Developed by Jennifer Sander, Martini Diet is not about consumption of martinis. It rather is a diet plan which recommends its dieters to consume everything while taking measurement of one glass of martini. Whatever you consume in your meals, all the constituents of meals shall be able to adjust in one glass of martini.
And martini glass used for taking measurements shall have capacity to hold three ounces of liquid. Martini diet program doesn’t come under highly strict and calorie controlled diet programs, it in-fact is very flexible as it permits its dieters to consume high calorie foods, while staying vigilant about their consumption.
Principles of Martini Diet Plan
Martini diet plan has been designed with the sole objective of perking up your eating habits and therefore bring dramatic changes in your body. Let’s have a look at some of the principles of martini diet.
Martini diet plan insists on the inclusion of fresh and whole foods in diet. You won’t find any restriction put by the program regarding consumption of some particular kinds of foods. You can eat whatever you feel like eating, provided that they have fresh and healthy ingredients. You are recommended to desist from processed and high carb foods. In addition to that, forbid fat-free foods because they are processed several times to be made so.

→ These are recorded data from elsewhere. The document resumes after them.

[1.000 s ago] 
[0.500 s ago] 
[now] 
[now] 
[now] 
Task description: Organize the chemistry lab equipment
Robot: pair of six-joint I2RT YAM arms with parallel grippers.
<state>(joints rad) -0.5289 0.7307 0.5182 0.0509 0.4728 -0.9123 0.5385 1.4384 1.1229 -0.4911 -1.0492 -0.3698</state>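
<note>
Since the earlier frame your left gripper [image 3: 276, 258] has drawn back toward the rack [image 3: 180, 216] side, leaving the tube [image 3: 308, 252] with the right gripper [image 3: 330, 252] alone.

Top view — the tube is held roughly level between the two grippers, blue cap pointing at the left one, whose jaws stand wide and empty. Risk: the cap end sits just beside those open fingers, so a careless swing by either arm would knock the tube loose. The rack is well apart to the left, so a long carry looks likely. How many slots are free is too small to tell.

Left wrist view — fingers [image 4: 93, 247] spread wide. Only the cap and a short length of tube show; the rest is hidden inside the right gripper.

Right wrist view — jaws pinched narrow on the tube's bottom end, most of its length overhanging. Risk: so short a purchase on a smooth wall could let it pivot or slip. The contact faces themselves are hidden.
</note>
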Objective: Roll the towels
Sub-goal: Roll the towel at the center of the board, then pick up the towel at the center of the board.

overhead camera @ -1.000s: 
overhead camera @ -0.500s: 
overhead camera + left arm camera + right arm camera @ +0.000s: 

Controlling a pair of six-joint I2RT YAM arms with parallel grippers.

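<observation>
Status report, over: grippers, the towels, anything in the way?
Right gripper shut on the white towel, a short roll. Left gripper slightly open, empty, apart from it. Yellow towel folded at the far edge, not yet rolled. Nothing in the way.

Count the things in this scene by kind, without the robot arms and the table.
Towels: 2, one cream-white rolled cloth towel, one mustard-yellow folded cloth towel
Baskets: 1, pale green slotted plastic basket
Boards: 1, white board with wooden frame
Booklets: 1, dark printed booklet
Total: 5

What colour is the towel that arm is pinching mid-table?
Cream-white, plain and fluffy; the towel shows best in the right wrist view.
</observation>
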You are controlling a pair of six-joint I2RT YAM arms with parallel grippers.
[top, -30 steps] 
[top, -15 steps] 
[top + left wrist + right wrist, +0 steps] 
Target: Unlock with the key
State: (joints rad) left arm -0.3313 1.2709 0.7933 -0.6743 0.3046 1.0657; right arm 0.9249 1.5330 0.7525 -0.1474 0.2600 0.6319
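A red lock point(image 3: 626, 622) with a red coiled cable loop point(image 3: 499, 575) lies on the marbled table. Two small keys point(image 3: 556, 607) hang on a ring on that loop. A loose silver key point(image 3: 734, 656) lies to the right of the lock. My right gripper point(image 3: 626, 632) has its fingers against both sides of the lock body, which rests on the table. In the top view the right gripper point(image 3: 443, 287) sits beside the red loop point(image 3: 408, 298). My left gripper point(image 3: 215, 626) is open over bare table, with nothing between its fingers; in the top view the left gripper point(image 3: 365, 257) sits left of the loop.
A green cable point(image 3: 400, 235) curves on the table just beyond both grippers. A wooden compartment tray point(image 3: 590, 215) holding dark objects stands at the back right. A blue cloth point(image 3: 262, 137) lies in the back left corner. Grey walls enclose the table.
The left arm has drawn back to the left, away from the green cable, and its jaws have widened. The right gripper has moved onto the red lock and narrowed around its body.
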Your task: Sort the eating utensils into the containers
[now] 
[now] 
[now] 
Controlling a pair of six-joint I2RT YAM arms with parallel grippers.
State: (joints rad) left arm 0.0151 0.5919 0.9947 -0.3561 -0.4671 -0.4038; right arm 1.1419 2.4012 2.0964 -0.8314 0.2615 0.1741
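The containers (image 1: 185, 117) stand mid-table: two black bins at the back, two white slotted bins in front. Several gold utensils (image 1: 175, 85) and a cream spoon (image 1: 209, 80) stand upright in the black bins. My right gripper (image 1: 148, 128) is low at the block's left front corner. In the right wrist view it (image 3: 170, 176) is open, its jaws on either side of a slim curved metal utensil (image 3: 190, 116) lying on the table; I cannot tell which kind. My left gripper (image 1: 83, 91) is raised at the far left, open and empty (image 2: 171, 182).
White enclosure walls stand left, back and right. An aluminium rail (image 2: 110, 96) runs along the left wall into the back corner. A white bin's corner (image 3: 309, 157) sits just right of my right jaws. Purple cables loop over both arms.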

Keep check on your portion size. No matter how healthy and nutritious foods you consume, you shall have control over your eating traits. You can relish varied kinds of foods while maintaining adequate portion sizes of foods.
When you go to restaurant to have your meals, instead of eating entire foods served in the plate, consume just one third of the foods served in the plate. Prefer sharing remaining food with your friends. Doing so will save you both from eating excess food and from getting the guilt of wasting food.
Build Inner Strength
Jennifer contends should you successfully want to conquer a weight loss program; you shall try to build your inner strength first. Once your inner strength is built, you will not be moved by the gimmicks shown in TV commercials, which insist you to buy unhealthy and high calorie products.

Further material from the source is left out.